## Work instruction
Within the data below, copy each line where the string "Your" is found.

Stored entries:
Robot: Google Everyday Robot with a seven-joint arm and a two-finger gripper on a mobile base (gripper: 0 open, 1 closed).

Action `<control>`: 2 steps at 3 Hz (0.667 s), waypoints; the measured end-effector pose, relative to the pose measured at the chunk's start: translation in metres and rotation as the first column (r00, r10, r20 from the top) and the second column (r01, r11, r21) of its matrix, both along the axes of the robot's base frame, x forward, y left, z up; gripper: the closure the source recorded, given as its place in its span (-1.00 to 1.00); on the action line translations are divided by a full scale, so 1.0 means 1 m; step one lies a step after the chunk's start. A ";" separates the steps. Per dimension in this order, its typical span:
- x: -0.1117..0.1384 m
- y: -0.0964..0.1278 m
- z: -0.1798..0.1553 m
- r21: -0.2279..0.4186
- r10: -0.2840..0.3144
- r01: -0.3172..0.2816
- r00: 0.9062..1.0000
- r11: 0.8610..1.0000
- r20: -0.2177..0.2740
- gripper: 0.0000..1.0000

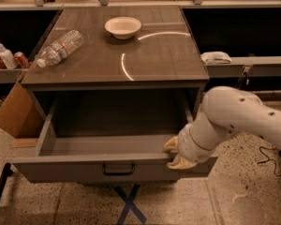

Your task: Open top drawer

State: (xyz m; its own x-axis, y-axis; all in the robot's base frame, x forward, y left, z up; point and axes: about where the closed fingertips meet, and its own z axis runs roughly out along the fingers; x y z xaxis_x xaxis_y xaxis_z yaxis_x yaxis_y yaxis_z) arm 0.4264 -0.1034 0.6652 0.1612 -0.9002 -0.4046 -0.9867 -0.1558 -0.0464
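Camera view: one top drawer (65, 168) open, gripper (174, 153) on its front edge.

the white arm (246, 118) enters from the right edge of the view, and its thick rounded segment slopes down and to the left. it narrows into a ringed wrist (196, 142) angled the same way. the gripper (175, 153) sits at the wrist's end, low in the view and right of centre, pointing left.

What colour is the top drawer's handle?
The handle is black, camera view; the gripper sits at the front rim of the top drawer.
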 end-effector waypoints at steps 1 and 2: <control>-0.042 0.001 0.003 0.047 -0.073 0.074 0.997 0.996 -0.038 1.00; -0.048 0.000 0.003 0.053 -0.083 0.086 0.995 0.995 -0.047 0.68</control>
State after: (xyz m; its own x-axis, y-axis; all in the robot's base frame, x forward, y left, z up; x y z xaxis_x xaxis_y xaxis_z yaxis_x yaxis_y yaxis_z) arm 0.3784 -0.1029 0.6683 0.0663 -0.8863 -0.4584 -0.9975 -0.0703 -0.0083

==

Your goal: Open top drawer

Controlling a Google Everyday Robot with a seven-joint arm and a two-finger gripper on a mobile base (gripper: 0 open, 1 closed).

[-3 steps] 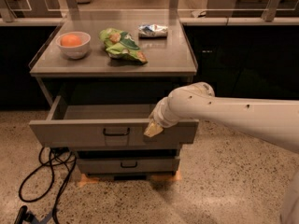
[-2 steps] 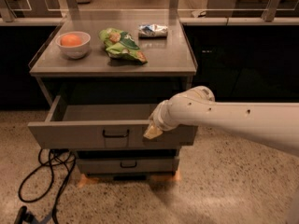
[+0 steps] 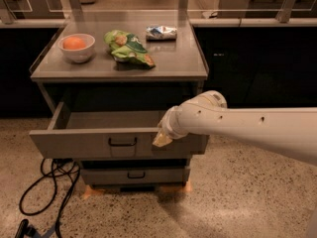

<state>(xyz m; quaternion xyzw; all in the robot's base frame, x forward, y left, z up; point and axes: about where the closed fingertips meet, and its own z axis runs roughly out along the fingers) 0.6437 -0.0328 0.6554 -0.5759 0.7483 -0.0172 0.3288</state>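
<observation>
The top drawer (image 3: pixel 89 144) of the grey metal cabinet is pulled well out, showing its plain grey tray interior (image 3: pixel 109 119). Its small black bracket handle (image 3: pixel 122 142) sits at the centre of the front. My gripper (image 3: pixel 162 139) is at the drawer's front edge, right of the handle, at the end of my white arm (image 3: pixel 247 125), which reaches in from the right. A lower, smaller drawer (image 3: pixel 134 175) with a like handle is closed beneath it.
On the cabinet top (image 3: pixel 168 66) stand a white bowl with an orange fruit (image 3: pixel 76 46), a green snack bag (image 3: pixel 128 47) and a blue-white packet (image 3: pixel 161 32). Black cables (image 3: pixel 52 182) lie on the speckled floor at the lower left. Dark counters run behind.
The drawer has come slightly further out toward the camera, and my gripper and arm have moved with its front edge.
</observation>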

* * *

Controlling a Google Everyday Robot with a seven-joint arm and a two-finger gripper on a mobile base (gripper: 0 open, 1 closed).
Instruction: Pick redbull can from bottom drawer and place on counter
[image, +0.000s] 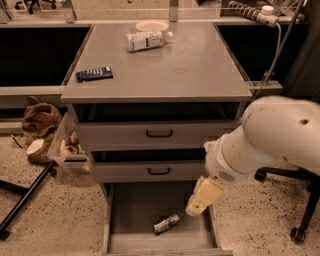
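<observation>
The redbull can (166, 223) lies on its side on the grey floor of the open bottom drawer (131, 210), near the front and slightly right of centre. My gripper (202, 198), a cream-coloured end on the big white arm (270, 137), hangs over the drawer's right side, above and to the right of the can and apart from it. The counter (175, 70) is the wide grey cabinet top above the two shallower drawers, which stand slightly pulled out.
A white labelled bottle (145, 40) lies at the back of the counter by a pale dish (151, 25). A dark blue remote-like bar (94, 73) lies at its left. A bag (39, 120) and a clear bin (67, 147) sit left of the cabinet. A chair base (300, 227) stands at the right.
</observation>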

## Answer section
Your task: Open top drawer
Your goal: Open top drawer

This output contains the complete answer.